The entomologist didn’t include a grass herbicide in the treatment because grasses aren’t preferred hosts for the plant bug (plant bugs prefer to feed on plant blooms) and he wanted to leave a refuge for predatory insects. "We’re not trying to make bare ground," Snodgrass said.
Entomologists have known for years that it was possible to reduce tarnished plant bug numbers by destroying alternate hosts, according to Dick Hardee, a USDA/ARS entomologist based in Stoneville. "We’ve just not been able to figure out how to do it economically and safely."
As part of the study, ARS will monitor any buildup of herbicide residue in streams and standing water and see what effect the project has on wildlife. "We know that ecologically, we’re changing the area. We don’t want to have a (negative) influence on wildlife," Hardee said.
"The chemicals we use are 2,4–D-type chemicals that break down fairly quickly," Snodgrass added. "We also want to know if we’re leaving predators out there and we’re finding quite a few out in the grasses. But we’re still collecting data on that."
This year, the study will be expanded with the planting of nectariless cotton both inside and outside the area where the host plants are being treated "to see if we can reduce the in-season plant bug numbers even more," Hardee said.
"Normally, you get 30 to 40 percent reduction in nectariless cotton, even higher in some cases," Snodgrass said.
A similar but smaller program is being conducted by entomologists at the Northeast Research Station in St. Joseph, La. That program, centered on the Panola Company farm, in Newellton, is now in its second year.
"The first year of the study, our reduction in plant bug numbers was as high as 70 percent where the weedhosts were sprayed," said Gene Burris, an entomologist at the station. "We have not been able to measure the impact in the field during the season because of the boll weevil eradication program. Hopefully, this year, we’ll get better results.
"We’re also looking at some fall treatments where we can work with lighter rates of products. You never really totally eliminate the plant bugs and sometimes, you may require both a spring and fall application."
Expanding a plant bug management project to include the entire Mid-South "is very doable," said Burris. "The farmers are doing a lot of burndown work these days anyway. It would be just a matter of picking up an additional 8 to 10 percent in field margins that are really rough and need some extra control."
Plant bug populations are definitely benefiting from a low-spray environment created by the advent of Bt cotton and boll weevil eradication, Snodgrass noted.

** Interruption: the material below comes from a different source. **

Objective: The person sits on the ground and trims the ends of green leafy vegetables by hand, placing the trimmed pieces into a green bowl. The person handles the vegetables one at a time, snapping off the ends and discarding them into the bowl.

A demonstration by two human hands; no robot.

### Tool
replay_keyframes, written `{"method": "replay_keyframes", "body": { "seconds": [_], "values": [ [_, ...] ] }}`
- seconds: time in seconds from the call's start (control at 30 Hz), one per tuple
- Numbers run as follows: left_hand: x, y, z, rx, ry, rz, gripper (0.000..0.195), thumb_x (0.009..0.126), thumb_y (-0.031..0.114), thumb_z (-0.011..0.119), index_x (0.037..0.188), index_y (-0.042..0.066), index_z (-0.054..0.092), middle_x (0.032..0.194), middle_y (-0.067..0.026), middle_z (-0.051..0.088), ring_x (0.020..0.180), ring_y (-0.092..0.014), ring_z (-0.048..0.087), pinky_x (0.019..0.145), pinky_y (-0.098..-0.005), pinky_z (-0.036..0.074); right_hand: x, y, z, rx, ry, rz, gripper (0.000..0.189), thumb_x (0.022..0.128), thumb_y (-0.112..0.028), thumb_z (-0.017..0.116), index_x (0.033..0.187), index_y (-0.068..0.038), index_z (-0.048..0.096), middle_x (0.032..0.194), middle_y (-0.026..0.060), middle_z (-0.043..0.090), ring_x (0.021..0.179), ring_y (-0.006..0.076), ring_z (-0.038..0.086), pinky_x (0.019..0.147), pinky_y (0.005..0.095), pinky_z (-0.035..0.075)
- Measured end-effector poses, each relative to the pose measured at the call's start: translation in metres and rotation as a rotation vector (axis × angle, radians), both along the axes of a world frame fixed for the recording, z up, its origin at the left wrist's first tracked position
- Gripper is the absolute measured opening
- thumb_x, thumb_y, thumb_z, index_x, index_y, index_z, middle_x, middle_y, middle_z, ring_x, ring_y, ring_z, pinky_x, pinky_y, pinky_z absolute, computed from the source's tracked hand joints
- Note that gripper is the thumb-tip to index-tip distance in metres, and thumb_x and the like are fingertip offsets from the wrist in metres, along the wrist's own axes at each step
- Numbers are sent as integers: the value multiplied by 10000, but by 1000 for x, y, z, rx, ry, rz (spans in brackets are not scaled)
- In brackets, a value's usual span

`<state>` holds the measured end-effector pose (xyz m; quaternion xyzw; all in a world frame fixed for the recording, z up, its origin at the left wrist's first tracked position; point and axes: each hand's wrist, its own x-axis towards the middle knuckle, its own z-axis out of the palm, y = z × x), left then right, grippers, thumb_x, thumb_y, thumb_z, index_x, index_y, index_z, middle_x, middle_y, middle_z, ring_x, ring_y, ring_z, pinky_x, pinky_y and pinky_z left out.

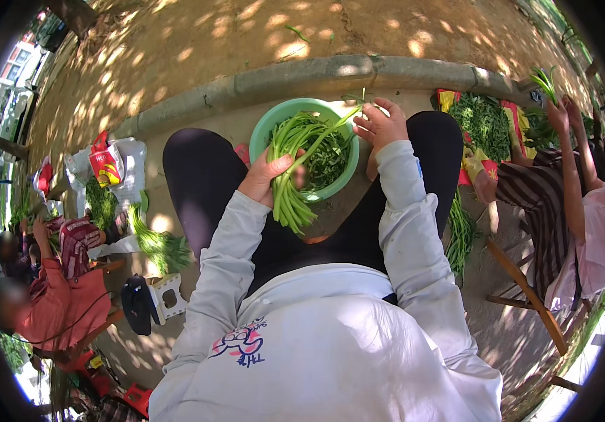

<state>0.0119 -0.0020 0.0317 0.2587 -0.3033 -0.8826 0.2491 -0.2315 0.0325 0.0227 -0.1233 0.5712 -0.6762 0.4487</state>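
Note:
My left hand (270, 176) grips a bunch of long green vegetable stalks (294, 203) over a mint-green plastic basin (256, 140). The stalks arch over its fingers, with their lower ends hanging at the basin's near rim. Stripped green leaves (334, 163) lie inside the basin between my knees. One stalk reaches up and right to my right hand (384, 124), whose thumb and forefinger meet at its thin tip. The other fingers of that hand are spread apart.
A concrete curb (308, 74) runs beyond the basin. More greens lie at left (157, 240) and right (459, 232). A white stool (168, 298) stands left. People sit on both sides; the one at right, beside a wooden stool (527, 290), holds greens.

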Motion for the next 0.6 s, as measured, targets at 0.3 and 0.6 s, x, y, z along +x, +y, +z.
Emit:
{"method": "replay_keyframes", "body": {
  "seconds": [0.3, 0.6],
  "values": [
    [-4, -3, -8, -156, -109, 72, 387, 779, 83, 654, 1106, 11, 460, 959, -82, 542, 721, -150, 577, 625, -268, 529, 21, 10, -32, 85, 835, 267, 482, 743, -195, 695, 1139, -39, 469, 1033, 159, 561, 787, 252, 604, 738, 347, 474],
    [-7, -3, -15, -174, -110, 41, 410, 782, 0, 571, 1171, 11, 444, 1025, -96, 556, 753, -162, 574, 687, -283, 504, 46, 23, 2, 219, 683, 748, 260, 821, -241, 610, 865, 15, 595, 690, 67, 610, 553, 137, 561, 525, 286, 457]
  ]
}}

But the growth of corn acreage in some areas and Group IV soybeans are also part of the plant bug equation and a good reason to reduce plant bug numbers early in the season.

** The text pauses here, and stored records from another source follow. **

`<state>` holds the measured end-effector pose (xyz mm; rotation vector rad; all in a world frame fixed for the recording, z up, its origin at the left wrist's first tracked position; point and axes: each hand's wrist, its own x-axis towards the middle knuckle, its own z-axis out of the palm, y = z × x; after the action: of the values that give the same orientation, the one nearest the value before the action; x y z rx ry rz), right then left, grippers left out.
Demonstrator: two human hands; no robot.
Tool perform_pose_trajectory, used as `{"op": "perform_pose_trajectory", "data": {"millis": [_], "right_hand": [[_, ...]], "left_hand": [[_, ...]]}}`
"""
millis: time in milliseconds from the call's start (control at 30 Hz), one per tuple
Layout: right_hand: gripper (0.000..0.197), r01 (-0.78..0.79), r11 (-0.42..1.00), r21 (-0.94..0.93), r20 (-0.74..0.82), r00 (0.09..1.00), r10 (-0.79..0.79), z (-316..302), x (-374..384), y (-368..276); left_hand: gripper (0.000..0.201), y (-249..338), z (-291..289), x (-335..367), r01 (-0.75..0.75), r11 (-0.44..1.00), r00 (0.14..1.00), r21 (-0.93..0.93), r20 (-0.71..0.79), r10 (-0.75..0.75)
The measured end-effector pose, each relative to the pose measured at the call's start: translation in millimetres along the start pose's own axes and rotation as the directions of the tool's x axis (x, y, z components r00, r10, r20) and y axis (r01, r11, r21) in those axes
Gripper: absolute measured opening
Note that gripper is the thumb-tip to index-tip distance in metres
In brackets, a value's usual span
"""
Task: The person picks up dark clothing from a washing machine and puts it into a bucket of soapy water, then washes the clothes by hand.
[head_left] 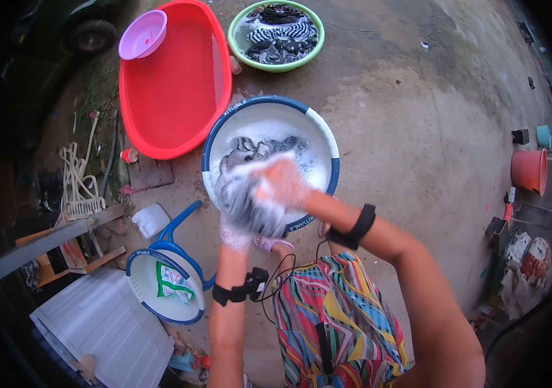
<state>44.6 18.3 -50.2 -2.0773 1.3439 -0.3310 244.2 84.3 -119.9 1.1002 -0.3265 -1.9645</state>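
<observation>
A soapy grey garment [250, 205] is bunched between my hands over the near side of a white basin with a blue rim [335, 169]. My right hand [281, 183], blurred and coated in suds, presses down closed on the cloth from above. Beneath the bunch is my left hand [234, 237], foamy at the wrist; it holds the cloth, which covers its fingers. Further wet dark and grey laundry [247, 147] lies in the foam inside the basin. Black bands with small devices are strapped round both forearms.
Beyond the basin stand a big red tub [171, 107] with a pink bowl [143, 35] on its rim and a green basin [320, 48] of soaking dark clothes. At left are a blue chair [182, 220] bearing a basin with a packet [174, 284], and a white jug [151, 220].
</observation>
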Motion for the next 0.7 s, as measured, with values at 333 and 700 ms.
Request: {"op": "perform_pose_trajectory", "data": {"millis": [333,700], "right_hand": [[0.035,-0.183,0.983,0.0,-0.294,0.94,0.175,4.5,-14.5,88.5],[0.066,-0.221,0.943,-0.247,-0.121,0.973,0.197,76.2,23.7,88.7]], "left_hand": [[0.046,24.9,76.3,8.3,0.077,0.583,0.995,0.809,-0.023,-0.1],[0.087,-21.2,45.1,87.0,-0.024,-0.309,0.983,0.951,0.079,0.167]]}}
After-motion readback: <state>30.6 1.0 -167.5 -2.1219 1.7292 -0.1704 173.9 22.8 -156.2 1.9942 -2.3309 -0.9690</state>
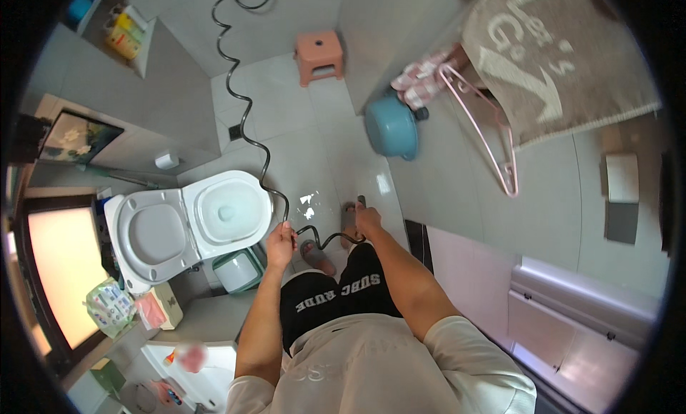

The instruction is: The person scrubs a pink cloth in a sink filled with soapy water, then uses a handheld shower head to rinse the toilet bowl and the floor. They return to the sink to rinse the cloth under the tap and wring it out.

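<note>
Left fingers point(286, 232) hold a coiled dark hose point(267, 156) — right fingers point(364, 214), a dark handle point(361, 199).

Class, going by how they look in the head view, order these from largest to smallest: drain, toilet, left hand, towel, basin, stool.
1. Towel
2. Toilet
3. Basin and stool: too alike to rank
4. Left hand
5. Drain

A home bathroom, by its white toilet point(191, 217) (lid point(153, 232) up), tiled floor point(289, 117), plastic stool point(319, 53), blue basin point(389, 128) and, near the dim rim, perhaps a towel point(564, 74).
</note>
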A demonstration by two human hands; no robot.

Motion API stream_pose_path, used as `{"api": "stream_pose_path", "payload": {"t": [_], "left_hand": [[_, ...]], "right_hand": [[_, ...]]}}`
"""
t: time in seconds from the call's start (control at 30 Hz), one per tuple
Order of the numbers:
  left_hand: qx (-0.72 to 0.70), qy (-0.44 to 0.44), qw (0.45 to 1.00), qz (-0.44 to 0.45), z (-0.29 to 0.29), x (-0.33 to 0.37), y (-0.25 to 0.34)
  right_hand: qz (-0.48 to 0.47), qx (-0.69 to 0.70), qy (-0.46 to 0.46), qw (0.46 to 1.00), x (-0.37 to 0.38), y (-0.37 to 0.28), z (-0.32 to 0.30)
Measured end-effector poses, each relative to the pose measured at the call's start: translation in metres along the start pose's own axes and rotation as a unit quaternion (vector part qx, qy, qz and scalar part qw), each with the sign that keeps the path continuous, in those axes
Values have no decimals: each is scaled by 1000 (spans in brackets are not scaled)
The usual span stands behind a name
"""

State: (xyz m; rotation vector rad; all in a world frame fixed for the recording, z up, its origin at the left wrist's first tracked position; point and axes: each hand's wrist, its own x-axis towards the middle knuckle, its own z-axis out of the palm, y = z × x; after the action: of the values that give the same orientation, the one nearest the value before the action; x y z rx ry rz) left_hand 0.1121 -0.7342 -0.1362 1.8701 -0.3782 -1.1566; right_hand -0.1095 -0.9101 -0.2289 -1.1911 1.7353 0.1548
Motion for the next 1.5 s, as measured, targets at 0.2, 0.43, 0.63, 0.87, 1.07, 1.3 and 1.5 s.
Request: {"api": "stream_pose_path", "payload": {"t": [0.2, 0.43, 0.63, 0.87, 1.07, 1.3, 1.5], "left_hand": [[45, -22, 998, 26, 49, -48, -19], [2, -14, 999, 34, 79, -86, -26], [19, 54, 996, 66, 34, -127, -26], [107, 180, 974, 91, -37, -163, -16], [135, 248, 957, 66, -89, -186, -31], [120, 280, 949, 82, -132, -167, -39], [130, 278, 950, 54, -155, -148, -34]], "right_hand": [[146, 141, 41, 978, -50, 78, -34], [127, 115, -114, 979, -62, 135, -49], [83, 32, -249, 964, -97, 101, -28], [16, -38, -352, 935, -135, 64, 60], [-23, -56, -335, 940, -162, 32, 106], [-83, -132, -356, 921, -180, -33, 127], [-34, -63, -343, 937, -158, -69, 160]]}}
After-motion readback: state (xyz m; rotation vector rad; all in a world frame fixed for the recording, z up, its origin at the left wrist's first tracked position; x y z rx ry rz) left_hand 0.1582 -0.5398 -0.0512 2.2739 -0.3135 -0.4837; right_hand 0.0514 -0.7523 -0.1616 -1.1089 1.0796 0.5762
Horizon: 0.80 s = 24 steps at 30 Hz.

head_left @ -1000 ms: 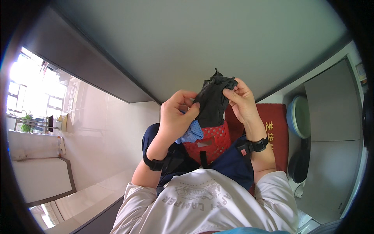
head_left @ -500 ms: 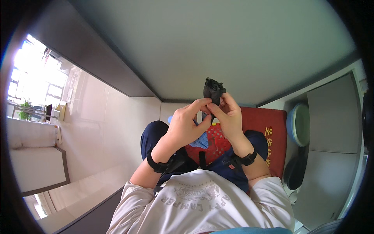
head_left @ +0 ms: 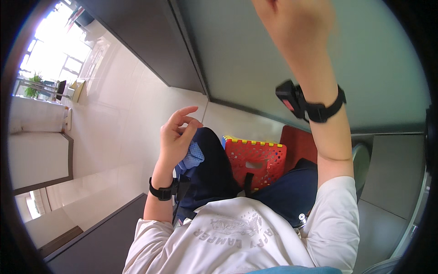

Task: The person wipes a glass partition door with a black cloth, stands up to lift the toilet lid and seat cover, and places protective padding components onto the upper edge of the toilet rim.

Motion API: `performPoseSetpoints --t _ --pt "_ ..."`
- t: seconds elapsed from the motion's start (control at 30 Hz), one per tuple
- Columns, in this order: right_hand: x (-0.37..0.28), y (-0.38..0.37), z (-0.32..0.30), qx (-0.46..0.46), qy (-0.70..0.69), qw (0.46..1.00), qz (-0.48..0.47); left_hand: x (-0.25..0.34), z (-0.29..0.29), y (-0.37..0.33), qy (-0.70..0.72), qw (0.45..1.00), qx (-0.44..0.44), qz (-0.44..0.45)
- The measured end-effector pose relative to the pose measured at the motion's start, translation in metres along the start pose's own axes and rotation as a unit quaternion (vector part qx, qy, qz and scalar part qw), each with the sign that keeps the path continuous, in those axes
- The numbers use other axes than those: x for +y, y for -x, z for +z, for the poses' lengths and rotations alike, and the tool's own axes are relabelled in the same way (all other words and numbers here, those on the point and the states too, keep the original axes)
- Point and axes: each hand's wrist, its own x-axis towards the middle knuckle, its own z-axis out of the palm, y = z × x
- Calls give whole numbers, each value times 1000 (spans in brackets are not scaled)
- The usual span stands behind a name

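Above the lap, no more joined hands: half a second ago both pinched a small dark cloth between them, now apart, and the dark cloth gone from sight. View also swung, with more pale floor [head_left: 118,118] showing at left.

Right hand [head_left: 296,20] raised high toward the top edge, forearm upright, black wrist strap [head_left: 319,108] with a small dark device [head_left: 288,97] on its side; only the back and heel of the hand visible, fingers cut off by the frame, so cannot tell whether clenched or holding anything.

Left hand [head_left: 175,137] lower, at the left knee, palm turned inward, fingers loosely curled and spread, released, gripping nothing; black band [head_left: 160,192] on the wrist. Just beside and under its fingers, a blue dotted cloth [head_left: 191,157] lying on the dark trouser leg [head_left: 214,169], seemingly touching the hand.

Between the knees, a red plastic basket [head_left: 255,162] with a latticed wall and yellow-edged rim; contents hidden. White printed shirt [head_left: 237,242] across the lower part of the view.
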Motion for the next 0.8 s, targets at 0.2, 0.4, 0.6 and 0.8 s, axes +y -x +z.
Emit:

"The Group IV soybeans bloom fairly quickly in May and June and when they bloom, they attract the plant bugs. So you get a generation of plant bugs made in Group IV soybeans. They can also reproduce in corn.
"In June and July, the Group IV soybeans quit blooming and corn is starting to mature and is not attractive to the plant bugs. So you have two crops putting out adult plant bugs at around the end of June or the first or second week of July. A lot of your weed hosts mature then, too."
The result is that the plant bug is becoming more of a midseason pest on cotton, Snodgrass said.
Plant bugs have also shown resistance to insecticides, noted Snodgrass. "When they get a high level of pyrethroid resistance, the enzymes that confer it also give them multiple resistance to some of the carbamates, organophosphates. They’re pretty tough."
The tarnished plant bug, also known as lygus, was the third most damaging cotton pest in Louisiana in 2000, the fourth most damaging cotton pest in Arkansas and Mississippi and the fifth most damaging cotton pest in Missouri and Tennessee. And it’s climbing up the ladder of importance.
"We think that with boll weevil eradication success right around the corner along with wide-scale use of Bt cotton, that tarnished plant bugs and nematodes are the things that growers are going to need the most research on," Hardee said.